_Action item_
Set down, please, exactly the lines below that run from the line with "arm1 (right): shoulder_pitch" to the line with "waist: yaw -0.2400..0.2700", both lines included.

_Information shown_
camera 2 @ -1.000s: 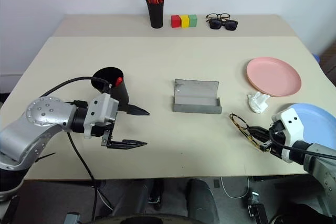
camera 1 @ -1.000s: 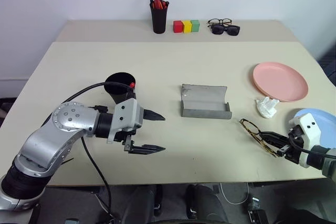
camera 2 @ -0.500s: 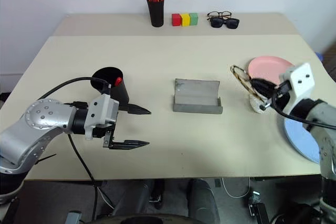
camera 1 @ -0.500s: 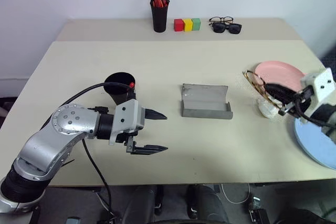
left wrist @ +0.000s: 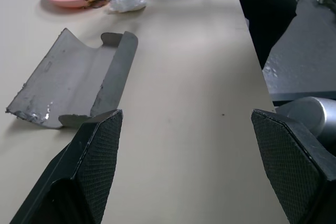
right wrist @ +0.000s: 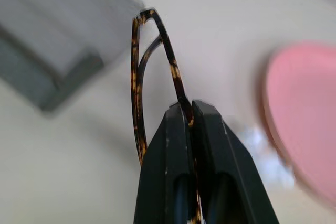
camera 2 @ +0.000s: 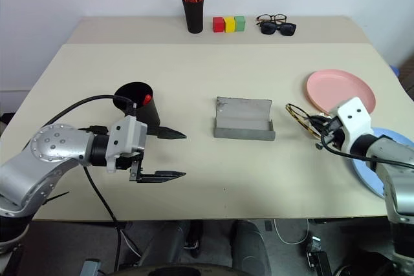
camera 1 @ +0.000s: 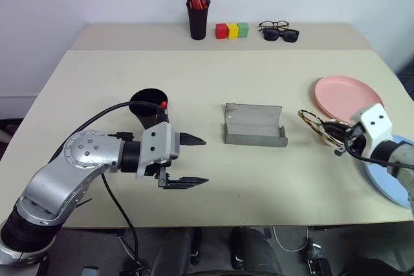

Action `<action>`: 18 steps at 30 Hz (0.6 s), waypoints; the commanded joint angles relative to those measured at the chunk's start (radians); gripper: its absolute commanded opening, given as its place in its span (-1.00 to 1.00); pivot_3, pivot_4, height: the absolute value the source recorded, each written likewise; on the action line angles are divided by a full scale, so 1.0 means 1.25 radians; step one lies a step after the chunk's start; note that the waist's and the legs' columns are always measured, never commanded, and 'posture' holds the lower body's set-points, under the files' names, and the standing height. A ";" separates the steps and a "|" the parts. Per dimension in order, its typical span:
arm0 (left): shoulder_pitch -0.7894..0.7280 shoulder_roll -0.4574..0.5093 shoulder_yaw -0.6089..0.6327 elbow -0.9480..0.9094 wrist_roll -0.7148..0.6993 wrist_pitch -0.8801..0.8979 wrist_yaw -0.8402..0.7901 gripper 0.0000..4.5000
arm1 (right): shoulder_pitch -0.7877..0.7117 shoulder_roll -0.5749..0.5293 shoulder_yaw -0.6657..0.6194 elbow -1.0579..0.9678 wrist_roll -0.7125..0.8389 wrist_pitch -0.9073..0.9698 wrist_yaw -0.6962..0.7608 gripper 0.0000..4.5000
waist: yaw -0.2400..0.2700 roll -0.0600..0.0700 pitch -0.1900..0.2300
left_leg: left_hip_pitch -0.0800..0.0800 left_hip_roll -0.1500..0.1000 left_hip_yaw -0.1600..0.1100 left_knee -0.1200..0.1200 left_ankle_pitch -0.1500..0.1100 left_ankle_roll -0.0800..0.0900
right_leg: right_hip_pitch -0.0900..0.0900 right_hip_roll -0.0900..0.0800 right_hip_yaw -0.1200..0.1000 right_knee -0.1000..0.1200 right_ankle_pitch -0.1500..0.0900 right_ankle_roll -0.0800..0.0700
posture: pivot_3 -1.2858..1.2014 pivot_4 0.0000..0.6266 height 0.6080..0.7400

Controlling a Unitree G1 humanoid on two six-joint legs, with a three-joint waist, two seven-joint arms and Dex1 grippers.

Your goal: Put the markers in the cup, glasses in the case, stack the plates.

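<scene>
We had the glasses (camera 1: 318, 125) pinched in our right gripper (right wrist: 190, 115), its two black fingers pressed together on the thin frame, and they hung above the table (camera 1: 259, 88) between the open grey case (camera 1: 253, 125) and the salmon pink plate (camera 1: 347, 98), nearer the plate. In the right wrist view the frame looked mottled brown and dark, a slim wire-like rim that rose from between the fingertips and curved away; we judged it light, springy and easily bent, with lenses that would scratch or pop if squeezed. Our hold sat on the rim or an arm rather than on a lens, which we thought the right place, though so narrow a pinch could let the glasses pivot or slip, so a slow, level carry seemed wise. The case lay open in the middle of the table, its lid standing toward the far side and its shallow trough facing up; it looked stiff and light enough to slide if nudged, so lowering the glasses lengthwise into the trough looked safer than pushing them in. Our left gripper (camera 1: 186, 162) hovered just in front of the black cup (camera 1: 147, 109), fingers spread wide and holding nothing, with a red-capped marker (camera 1: 163, 103) standing in the cup at its rim. The light blue plate (camera 1: 392, 177) lay beside the pink one, not yet stacked.
</scene>
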 commanded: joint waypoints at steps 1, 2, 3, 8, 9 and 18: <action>0.001 0.004 0.014 -0.025 -0.008 -0.004 0.005 0.78 | 0.045 -0.006 -0.025 -0.068 -0.002 0.022 -0.004 -0.98 | 0.000 0.000 0.000 | 0.000 0.000 0.000 0.000 0.000 0.000 | 0.000 0.000 0.000 0.000 0.000 0.000 | 0.03 -0.52 1.00; 0.000 0.004 0.014 -0.024 -0.008 -0.005 0.005 0.78 | 0.062 -0.005 -0.022 -0.079 -0.006 0.023 -0.004 -0.98 | 0.000 0.000 0.000 | 0.000 0.000 0.000 0.000 0.000 0.000 | 0.000 0.000 0.000 0.000 0.000 0.000 | 0.03 -0.52 1.00; 0.000 0.004 0.014 -0.023 -0.007 -0.006 0.004 0.78 | 0.080 -0.001 -0.020 -0.093 -0.004 0.031 -0.005 -0.98 | 0.000 0.000 0.000 | 0.000 0.000 0.000 0.000 0.000 0.000 | 0.000 0.000 0.000 0.000 0.000 0.000 | 0.03 -0.52 1.00; 0.003 0.006 0.016 -0.027 -0.009 -0.006 0.002 0.78 | 0.129 0.016 -0.015 -0.153 0.021 0.077 -0.005 -0.85 | 0.000 0.000 0.000 | 0.001 0.000 0.000 0.000 0.000 0.000 | 0.001 0.000 0.000 0.000 0.000 0.000 | 0.03 -0.52 1.00; 0.006 0.008 0.018 -0.031 -0.011 -0.005 0.003 0.78 | 0.132 0.016 -0.015 -0.161 0.029 0.089 -0.002 -0.71 | 0.000 0.000 0.000 | 0.001 0.000 0.000 0.000 0.000 0.000 | 0.001 0.000 0.000 0.000 0.000 0.000 | 0.03 -0.52 1.00; 0.034 0.018 0.037 -0.090 -0.044 0.022 0.031 0.78 | 0.114 0.030 -0.100 -0.196 0.103 0.162 -0.024 0.51 | 0.001 0.000 0.000 | 0.000 0.000 0.000 0.000 0.000 0.000 | 0.001 0.000 0.000 0.000 0.000 0.000 | 0.03 -0.52 1.00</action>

_Response for this exercise_
arm1 (right): shoulder_pitch -0.7877..0.7117 shoulder_roll -0.5749..0.5293 shoulder_yaw -0.6657..0.6194 elbow -1.0579..0.9678 wrist_roll -0.7125..0.8389 wrist_pitch -0.9073..0.9698 wrist_yaw -0.6962..0.7608 gripper 0.0000..4.5000
waist: yaw -0.2400..0.2700 roll -0.0600..0.0700 pitch -0.1900..0.2300

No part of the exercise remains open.